> [Work to complete]
From the line with "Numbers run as" through the line with "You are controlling", inclusive, return each line of the data below exactly and leave the rest out.

> [Information shown]
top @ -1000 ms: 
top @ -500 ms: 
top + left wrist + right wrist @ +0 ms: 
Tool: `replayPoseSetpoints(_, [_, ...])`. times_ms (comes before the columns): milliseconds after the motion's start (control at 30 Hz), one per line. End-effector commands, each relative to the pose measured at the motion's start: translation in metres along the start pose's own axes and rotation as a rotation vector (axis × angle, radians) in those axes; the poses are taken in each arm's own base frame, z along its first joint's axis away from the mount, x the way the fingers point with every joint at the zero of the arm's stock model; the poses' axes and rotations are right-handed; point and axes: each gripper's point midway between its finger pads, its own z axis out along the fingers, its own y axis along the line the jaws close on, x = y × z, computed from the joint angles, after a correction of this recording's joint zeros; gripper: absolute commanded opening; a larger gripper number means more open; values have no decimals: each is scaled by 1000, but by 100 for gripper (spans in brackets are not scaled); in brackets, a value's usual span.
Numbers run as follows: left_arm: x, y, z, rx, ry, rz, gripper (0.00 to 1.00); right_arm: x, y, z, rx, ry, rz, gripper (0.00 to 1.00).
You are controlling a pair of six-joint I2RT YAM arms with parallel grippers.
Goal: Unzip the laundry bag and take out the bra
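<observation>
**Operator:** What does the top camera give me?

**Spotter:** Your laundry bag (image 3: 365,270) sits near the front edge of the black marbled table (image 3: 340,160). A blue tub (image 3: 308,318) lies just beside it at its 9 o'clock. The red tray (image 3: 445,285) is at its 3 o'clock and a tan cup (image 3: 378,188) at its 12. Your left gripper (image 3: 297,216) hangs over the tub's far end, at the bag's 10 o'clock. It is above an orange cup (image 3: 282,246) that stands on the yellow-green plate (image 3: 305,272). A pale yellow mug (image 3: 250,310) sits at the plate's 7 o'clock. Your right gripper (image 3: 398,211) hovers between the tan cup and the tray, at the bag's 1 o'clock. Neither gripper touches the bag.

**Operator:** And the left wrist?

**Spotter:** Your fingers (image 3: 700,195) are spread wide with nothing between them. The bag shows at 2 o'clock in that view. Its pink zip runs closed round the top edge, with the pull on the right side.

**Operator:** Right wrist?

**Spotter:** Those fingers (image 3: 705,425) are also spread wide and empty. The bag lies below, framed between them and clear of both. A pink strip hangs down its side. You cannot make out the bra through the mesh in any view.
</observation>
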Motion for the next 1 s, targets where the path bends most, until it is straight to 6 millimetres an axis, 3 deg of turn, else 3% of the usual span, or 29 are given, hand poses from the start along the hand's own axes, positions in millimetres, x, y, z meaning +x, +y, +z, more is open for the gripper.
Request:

> [Solution for this exercise]
Numbers run as follows: left_arm: x, y, z, rx, ry, rz, gripper (0.00 to 1.00); right_arm: x, y, z, rx, ry, rz, gripper (0.00 to 1.00).
You are controlling a pair of six-joint I2RT YAM arms with parallel grippers.

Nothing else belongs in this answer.